→ TASK PROMPT
Locate, in the data below, the line that contains "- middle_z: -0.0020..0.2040" and the line that contains "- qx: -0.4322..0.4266"; reproduce exactly those two lines and every line between them, nothing more.

***** RECORDS FOR THE TASK

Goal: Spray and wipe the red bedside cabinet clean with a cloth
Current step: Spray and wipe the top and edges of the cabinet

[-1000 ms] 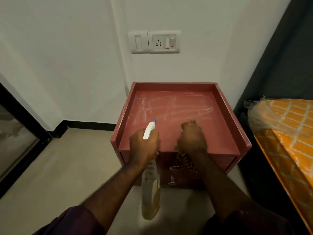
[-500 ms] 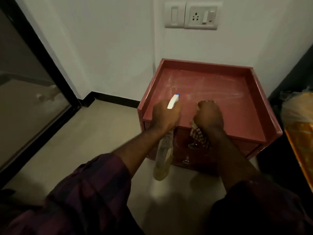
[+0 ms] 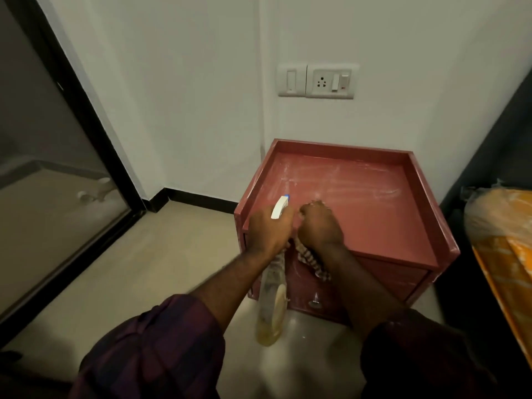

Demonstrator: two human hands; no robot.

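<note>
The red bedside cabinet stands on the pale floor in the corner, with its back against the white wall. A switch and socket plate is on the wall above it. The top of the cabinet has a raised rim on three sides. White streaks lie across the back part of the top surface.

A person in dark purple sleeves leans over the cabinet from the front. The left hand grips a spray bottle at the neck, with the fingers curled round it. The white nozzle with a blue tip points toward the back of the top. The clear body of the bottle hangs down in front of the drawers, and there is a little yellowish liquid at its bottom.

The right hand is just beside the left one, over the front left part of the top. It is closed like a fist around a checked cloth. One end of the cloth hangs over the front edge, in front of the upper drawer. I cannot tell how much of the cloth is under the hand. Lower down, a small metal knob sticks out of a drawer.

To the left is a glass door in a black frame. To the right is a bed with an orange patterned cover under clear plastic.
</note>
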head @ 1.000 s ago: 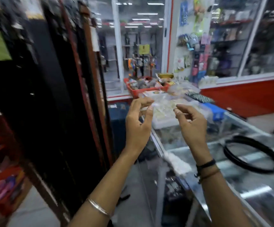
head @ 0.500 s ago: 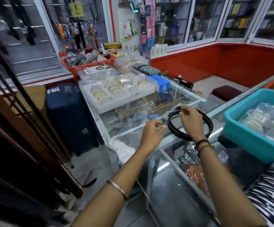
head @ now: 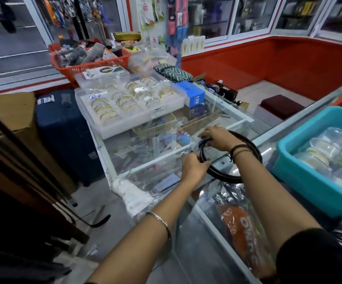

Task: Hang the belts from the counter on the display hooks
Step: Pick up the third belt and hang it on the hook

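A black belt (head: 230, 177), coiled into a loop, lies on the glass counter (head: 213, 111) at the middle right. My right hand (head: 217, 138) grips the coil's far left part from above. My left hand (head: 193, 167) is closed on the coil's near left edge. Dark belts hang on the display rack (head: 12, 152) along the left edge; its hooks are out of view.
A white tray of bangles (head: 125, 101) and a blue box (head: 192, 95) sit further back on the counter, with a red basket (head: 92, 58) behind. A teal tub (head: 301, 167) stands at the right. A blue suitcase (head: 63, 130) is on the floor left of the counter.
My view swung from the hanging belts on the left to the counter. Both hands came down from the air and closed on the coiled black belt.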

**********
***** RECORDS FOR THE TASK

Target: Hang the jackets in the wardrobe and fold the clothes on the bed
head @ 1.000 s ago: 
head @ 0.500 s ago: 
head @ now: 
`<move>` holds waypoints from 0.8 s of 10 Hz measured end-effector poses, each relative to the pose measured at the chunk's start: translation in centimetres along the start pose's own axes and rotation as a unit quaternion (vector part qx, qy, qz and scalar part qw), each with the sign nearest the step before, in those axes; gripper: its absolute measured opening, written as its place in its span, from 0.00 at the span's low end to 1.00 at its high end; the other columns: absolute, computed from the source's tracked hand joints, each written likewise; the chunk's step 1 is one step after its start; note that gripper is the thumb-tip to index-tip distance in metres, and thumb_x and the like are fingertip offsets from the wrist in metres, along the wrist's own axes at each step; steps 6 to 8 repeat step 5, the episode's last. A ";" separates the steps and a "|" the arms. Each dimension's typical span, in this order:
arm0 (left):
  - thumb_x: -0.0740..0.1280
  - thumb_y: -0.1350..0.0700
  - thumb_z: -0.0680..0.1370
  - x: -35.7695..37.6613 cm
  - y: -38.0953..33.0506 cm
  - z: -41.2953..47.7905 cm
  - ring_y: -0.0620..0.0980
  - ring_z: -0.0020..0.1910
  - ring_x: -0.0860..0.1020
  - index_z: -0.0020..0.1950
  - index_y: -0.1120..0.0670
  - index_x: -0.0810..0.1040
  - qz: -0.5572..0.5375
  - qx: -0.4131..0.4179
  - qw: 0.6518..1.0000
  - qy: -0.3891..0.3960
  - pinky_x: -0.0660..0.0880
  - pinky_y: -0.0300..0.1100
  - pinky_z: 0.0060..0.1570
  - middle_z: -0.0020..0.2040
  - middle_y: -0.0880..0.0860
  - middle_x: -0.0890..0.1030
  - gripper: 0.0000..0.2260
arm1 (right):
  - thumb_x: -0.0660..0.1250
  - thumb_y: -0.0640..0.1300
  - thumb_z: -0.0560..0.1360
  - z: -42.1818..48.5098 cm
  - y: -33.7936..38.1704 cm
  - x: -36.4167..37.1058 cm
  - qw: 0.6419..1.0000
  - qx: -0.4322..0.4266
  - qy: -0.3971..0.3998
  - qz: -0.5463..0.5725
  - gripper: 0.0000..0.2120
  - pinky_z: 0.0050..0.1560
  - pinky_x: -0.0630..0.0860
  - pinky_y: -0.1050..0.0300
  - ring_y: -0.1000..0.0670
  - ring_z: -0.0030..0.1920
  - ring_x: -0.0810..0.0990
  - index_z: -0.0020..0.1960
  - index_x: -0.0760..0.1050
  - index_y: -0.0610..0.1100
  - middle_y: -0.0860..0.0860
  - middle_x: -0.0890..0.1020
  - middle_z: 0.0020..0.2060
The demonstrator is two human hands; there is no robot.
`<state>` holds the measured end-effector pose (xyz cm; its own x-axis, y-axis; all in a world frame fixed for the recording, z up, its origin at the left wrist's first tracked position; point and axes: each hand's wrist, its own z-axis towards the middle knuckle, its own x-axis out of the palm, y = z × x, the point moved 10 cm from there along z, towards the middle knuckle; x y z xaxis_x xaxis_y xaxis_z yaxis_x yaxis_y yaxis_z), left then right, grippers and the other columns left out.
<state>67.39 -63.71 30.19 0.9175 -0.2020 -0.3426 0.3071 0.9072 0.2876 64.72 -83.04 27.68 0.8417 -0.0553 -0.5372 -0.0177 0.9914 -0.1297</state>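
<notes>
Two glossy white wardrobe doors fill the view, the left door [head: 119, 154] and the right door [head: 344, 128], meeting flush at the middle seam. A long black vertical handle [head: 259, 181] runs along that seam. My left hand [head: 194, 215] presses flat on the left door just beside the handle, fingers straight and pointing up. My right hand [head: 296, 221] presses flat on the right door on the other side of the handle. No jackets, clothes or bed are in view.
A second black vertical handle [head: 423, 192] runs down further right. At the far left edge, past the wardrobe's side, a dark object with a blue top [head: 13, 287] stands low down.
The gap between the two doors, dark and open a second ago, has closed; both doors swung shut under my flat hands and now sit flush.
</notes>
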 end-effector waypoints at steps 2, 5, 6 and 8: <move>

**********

→ ANSWER TO THIS EXERCISE
  - middle_z: -0.0020..0.2040
  - middle_y: -0.0880..0.0860
  - middle_x: -0.0890..0.1030
  - gripper: 0.0000..0.2260
arm1 (right):
  - thumb_x: -0.0660..0.1250
  - thumb_y: -0.0640..0.1300
  - thumb_z: -0.0560..0.1360
  - z: -42.1818..48.5098 cm
  - y: -33.7936..38.1704 cm
  - x: -36.4167..37.1058 cm
  - qw: 0.6419..1.0000
  - qx: -0.4322..0.4266

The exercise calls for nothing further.